4 October 2019 by Joshua Doherty

BCP backs ‘fully commingled’ service

Plans to move to a fully commingled service next year in the Christchurch area of Dorset have taken a step forward as the council’s cabinet unanimously agreed to the proposals.

Christchurch recycling

The move will see Bournemouth, Christchurch and Poole all collect the same materials

The move comes as Bournemouth, Christchurch and Poole (BCP) council is set to take over Christchurch’s  waste and cleansing services from Dorset council in April 2020.

BCP is a unitary authority formed in April 2019 following the merging of the three councils, and the move will see glass in Christchurch presented with other dry recyclables in wheeled bins, which will bring its service in line with Bournemouth and Poole.

A report to the council last week ahead of the cabinet’s approval on Monday (September 30), explained that a  saving would be made if glass was collected separately of £122,000 (per annum based on current markets) but this would be diminished by the extra costs (£464,000 per annum) of collecting glass separately.


It also added that commingled recycling collections provide a safer working environment for staff.

Commenting on the plans, councillor Felicity Rice, cabinet member for environment and climate change at BCP Council said to letsrecycle.com that the plans form part of a long term strategy.

“Cabinet unanimously agreed to the recommendations of the Cabinet Report on waste and cleansing services in Christchurch from April 2020, which will see an interim waste collection operated by BCP council.”

Christchurch recycling

Viridor has the contract to sort recyclables at its Crayford MRF (pictured)

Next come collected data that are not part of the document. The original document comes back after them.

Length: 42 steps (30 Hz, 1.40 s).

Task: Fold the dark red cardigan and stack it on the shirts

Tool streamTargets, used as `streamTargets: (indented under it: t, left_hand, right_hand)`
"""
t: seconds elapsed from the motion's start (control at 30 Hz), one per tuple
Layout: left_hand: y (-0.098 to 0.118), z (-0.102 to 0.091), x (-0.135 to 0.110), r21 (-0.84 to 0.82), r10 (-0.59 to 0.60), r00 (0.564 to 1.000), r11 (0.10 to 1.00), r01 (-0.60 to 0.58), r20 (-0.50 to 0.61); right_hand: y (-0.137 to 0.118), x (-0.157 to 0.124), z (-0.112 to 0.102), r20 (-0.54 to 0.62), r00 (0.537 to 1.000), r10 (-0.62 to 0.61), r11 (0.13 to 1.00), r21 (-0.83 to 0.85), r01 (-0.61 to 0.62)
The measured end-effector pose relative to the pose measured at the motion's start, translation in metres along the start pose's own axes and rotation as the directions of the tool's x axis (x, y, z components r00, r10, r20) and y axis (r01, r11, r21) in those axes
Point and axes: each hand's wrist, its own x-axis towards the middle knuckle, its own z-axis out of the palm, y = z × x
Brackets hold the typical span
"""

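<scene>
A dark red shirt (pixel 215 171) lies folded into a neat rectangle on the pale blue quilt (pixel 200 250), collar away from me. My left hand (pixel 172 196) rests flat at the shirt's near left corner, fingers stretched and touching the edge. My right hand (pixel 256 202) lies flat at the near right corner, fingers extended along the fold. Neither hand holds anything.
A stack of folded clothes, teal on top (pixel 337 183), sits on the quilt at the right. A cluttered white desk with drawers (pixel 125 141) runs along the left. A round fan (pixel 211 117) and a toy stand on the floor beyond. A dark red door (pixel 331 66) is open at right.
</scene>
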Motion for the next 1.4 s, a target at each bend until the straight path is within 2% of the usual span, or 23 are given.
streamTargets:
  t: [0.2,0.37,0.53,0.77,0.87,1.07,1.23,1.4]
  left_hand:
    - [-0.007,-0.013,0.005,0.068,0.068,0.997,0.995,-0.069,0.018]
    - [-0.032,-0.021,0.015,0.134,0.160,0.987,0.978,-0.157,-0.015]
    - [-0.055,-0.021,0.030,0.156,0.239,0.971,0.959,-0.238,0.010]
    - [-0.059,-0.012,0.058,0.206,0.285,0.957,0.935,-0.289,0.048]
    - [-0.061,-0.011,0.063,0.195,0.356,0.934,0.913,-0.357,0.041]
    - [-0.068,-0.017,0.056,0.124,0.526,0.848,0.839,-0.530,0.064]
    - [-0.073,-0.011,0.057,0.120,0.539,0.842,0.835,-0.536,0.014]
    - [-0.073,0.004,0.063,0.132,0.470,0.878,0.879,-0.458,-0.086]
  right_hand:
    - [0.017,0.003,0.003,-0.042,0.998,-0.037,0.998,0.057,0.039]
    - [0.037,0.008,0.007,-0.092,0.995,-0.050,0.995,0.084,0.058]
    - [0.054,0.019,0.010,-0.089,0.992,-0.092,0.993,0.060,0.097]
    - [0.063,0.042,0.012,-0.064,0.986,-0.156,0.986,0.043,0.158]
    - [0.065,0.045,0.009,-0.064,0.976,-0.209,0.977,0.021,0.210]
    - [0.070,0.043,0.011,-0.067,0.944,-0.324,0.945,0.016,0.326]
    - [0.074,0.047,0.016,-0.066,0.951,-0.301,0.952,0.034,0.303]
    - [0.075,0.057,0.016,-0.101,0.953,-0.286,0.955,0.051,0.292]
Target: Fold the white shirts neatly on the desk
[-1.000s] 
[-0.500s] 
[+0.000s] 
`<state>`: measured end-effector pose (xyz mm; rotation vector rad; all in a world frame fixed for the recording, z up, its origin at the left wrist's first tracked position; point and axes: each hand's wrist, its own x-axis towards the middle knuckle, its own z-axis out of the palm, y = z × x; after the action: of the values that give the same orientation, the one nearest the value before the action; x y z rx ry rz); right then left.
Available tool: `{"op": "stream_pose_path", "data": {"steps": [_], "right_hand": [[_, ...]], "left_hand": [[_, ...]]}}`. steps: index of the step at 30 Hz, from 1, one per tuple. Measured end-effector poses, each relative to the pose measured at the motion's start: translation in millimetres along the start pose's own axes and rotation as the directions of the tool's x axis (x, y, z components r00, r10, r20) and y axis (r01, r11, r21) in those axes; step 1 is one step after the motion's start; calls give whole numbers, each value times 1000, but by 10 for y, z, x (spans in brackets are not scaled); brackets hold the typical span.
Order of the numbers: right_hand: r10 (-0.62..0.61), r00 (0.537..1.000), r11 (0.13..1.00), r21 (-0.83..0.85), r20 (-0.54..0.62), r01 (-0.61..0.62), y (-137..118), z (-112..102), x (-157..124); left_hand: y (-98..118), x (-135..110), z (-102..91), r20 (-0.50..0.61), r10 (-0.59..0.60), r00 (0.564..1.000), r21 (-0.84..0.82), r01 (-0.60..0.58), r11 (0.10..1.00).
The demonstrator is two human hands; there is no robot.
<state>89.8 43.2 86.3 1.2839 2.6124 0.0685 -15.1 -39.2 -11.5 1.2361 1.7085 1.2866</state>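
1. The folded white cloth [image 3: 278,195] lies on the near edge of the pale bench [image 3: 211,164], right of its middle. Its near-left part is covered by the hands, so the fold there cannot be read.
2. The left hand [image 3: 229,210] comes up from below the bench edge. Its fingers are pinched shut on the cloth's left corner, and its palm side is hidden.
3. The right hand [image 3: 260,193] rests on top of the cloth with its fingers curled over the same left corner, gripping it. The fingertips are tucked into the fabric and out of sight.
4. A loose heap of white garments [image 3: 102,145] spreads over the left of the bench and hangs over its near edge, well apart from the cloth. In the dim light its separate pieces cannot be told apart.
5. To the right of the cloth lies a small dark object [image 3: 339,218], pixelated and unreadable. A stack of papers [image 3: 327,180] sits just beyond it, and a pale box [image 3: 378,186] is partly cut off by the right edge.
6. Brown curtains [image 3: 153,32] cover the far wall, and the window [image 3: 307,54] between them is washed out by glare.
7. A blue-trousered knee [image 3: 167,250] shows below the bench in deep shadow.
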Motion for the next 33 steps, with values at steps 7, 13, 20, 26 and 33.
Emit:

Cllr Rice added: “Christchurch residents will be asked to place glass along with other mixed recycling in their recycling bin, aligning with services in Bournemouth and Poole. Long-term, the Council are set to develop a future waste strategy for Bournemouth, Christchurch and Poole, and uniform collection methodology, in line with the government’s new Resource & Waste Strategy and subsequent legislation scheduled for 2023.”


Well done. Hope other councils wake up to the folly of multi-bin waste collection and misguided recycling which results not only in high cost but also greater carbon footprint.

Posted by Bonkim2003 on October 4, 2019


Posted by Simon Weston on October 4, 2019

Bonkim2003, modern resource recovery vehicles have 9 compartments for all dry recyclables and food waste. And the recylate has a higher value. So multi stream is cheaper and reduces carbon more.